> _EXERCISE_
Repeat the listing below word for word, stopping after the line that contains "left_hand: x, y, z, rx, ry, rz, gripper".
#####
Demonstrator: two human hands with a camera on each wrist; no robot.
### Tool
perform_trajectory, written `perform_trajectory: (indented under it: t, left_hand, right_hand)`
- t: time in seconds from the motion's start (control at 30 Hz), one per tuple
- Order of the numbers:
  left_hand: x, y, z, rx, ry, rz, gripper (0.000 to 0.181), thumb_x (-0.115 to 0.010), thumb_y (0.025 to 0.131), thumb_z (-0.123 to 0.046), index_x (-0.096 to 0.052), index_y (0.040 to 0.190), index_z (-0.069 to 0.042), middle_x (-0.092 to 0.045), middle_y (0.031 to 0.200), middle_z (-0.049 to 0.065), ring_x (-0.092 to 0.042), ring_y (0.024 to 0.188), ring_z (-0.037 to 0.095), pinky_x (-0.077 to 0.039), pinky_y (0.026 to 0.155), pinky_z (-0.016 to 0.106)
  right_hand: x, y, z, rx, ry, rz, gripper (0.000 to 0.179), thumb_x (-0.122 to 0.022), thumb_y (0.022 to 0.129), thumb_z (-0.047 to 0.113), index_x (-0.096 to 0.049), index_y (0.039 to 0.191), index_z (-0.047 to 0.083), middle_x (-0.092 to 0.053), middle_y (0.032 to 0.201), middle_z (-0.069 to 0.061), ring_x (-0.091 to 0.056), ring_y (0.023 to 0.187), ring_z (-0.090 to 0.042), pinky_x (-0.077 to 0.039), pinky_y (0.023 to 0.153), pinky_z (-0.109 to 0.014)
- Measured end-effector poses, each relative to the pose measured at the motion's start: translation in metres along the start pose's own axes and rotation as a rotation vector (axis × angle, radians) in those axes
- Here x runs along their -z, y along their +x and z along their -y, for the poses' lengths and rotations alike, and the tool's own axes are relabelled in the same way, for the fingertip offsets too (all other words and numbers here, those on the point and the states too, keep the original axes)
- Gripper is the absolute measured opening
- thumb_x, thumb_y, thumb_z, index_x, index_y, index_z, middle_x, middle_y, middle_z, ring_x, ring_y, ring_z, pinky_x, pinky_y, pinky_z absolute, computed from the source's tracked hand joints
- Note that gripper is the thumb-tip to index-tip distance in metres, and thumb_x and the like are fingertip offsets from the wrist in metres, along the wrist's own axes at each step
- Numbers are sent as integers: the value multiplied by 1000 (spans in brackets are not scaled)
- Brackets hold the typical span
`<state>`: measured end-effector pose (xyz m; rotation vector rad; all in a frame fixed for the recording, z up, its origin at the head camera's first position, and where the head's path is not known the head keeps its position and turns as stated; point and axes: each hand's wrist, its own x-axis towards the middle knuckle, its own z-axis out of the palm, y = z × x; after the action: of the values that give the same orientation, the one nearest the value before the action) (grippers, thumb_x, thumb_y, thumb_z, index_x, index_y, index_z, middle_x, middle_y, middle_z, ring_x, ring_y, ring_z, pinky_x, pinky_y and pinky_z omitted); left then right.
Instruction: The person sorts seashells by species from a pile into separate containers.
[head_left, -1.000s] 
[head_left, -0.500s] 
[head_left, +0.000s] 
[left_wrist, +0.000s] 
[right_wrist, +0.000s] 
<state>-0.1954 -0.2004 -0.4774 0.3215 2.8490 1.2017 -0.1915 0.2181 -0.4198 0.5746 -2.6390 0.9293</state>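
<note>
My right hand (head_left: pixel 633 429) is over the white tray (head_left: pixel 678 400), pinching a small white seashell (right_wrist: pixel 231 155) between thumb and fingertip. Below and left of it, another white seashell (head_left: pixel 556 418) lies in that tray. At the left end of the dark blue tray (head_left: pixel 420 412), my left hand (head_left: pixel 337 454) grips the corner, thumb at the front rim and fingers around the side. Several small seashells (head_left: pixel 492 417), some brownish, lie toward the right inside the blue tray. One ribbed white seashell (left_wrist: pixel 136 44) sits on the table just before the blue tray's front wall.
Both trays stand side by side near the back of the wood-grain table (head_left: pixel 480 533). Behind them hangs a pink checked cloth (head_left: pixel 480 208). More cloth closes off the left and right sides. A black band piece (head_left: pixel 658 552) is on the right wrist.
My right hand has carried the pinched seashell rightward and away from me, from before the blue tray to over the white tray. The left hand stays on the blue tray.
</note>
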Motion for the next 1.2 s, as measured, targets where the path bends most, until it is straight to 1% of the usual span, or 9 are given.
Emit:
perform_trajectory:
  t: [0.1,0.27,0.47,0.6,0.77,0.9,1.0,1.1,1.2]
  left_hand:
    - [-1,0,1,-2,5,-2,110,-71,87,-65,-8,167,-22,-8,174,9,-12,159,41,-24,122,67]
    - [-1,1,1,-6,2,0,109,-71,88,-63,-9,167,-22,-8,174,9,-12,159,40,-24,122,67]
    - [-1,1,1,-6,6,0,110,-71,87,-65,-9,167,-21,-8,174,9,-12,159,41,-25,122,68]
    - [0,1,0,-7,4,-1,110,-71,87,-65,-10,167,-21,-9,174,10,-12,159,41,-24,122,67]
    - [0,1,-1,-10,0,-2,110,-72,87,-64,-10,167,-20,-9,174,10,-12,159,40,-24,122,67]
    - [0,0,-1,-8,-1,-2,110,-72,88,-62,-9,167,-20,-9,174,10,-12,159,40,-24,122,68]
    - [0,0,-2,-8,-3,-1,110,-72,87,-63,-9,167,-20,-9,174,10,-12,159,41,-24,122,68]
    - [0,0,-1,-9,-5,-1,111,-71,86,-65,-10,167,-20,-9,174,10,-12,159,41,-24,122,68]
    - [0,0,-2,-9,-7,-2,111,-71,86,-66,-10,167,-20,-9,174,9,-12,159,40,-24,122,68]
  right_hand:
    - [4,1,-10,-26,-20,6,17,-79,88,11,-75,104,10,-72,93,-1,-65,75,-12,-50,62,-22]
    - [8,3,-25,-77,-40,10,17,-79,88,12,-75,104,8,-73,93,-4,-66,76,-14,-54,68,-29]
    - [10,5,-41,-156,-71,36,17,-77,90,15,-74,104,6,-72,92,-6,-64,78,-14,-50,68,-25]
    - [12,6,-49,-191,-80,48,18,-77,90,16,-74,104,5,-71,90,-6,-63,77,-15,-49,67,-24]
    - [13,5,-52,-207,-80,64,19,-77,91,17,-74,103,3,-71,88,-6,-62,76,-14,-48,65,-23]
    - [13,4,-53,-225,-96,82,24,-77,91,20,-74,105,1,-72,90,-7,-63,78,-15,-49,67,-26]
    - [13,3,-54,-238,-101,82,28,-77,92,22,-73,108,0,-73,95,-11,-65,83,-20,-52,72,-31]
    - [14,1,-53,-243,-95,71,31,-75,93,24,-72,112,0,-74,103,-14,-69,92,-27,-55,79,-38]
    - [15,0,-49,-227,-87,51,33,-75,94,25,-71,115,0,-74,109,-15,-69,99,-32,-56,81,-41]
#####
> _EXERCISE RESULT_
Demonstrator: two human hands with a camera on each wrist; no robot.
### Tool
perform_trajectory, written `perform_trajectory: (indented under it: t, left_hand, right_hand)`
- t: time in seconds from the motion's start (control at 30 Hz), one per tuple
- Order of the numbers:
  left_hand: x, y, z, rx, ry, rz, gripper (0.000 to 0.181), thumb_x (-0.115 to 0.010), thumb_y (0.025 to 0.131), thumb_z (-0.123 to 0.046), index_x (-0.096 to 0.052), index_y (0.040 to 0.190), index_z (-0.069 to 0.042), middle_x (-0.092 to 0.045), middle_y (0.031 to 0.200), middle_z (-0.049 to 0.065), ring_x (-0.092 to 0.042), ring_y (0.024 to 0.188), ring_z (-0.037 to 0.095), pinky_x (-0.077 to 0.039), pinky_y (0.026 to 0.155), pinky_z (-0.016 to 0.106)

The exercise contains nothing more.